Oratory vs. ExperiencePosted: Wednesday, June 4, 2008
Abraham Lincoln’s experience before he was elected President at age 51 in 1860 was limited to serving one term in the House of Representatives (which technically lasted only 15 months, because the 13th Congress didn’t hold its first session until December 1847, well over a year after Lincoln’s August 1846 election) and eight years in the Illinois legislature.
John F. Kennedy, 100 years later, was a Senator for eight years and a member of the House of Representatives for six before becoming President at age 43.
Both were inspiring speakers.
Barack Obama, age 46 (he turns 47 in August), has been a Senator for three years and counting and served almost eight years in the Illinois legislature.
Kennedy’s got him on elected experience. Lincoln, not so much. Obama will split the difference in age this November. Beside the relative youth, he’s got something else in common with these two giants.
He is the most inspiring speaker I have listened to in my lifetime. I’d say he’s better than Reagan.
That ability to speak equals an ability to inspire. And if you can inspire, you can lead like no other. Even Reagan did this in the awful (in retrospect) ’80s.
Setting aside Hillary’s dubious claims of having way more experience than Obama (she’s served in the Senate four years longer, and that’s all I’ll give her), I view the ability to inspire as a greater quality than having any level of greater experience.
That’s not to say an abject lack of experience trumps oratory ability.
But if you cannot get people to follow you, to be inspired by you actions and words, then all the experience in the world won’t make you a great executive leader.
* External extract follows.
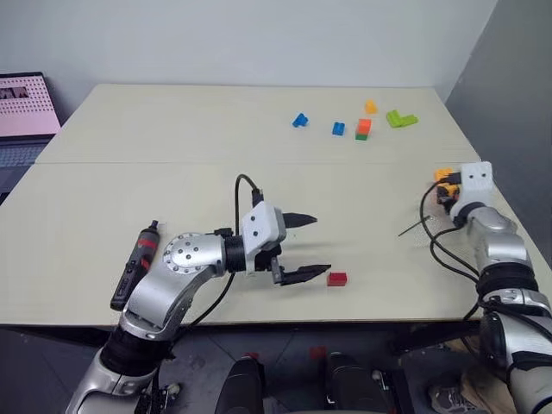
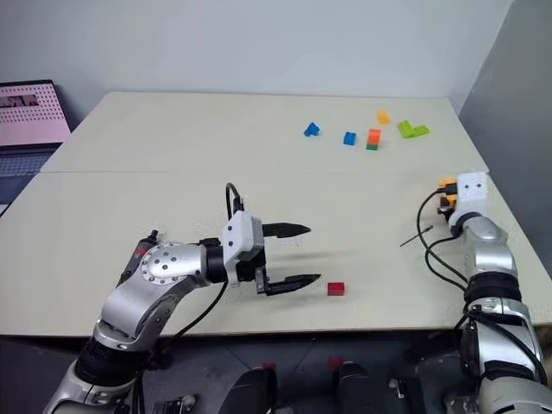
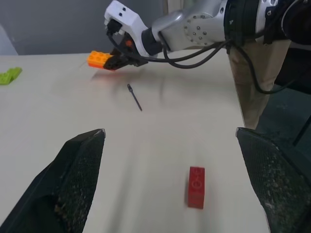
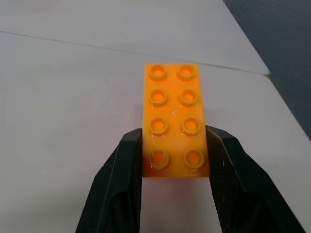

Bob Dole had decades of experience, but that did not make him a great presidential candidate, certainly not enough to unseat President Bill Clinton in 1996. John McCain is a great leader in the Senate, with decades of experience, too, but he doesn’t have the inspirational qualities to be a great executive.
And for all of Hillary’s laudable accomplishments in the Senate and for sitting as First Lady, she’s inspiring to bitter Baby Boomers (men and women) and provokes as much invective in nearly everyone else.
It’s amazing that a person who spent seven years in the Senate building alliances and allegiances with cohorts on both sides of the aisle can throw that all away in just a few short months by reverting to the Clintonian divisiveness.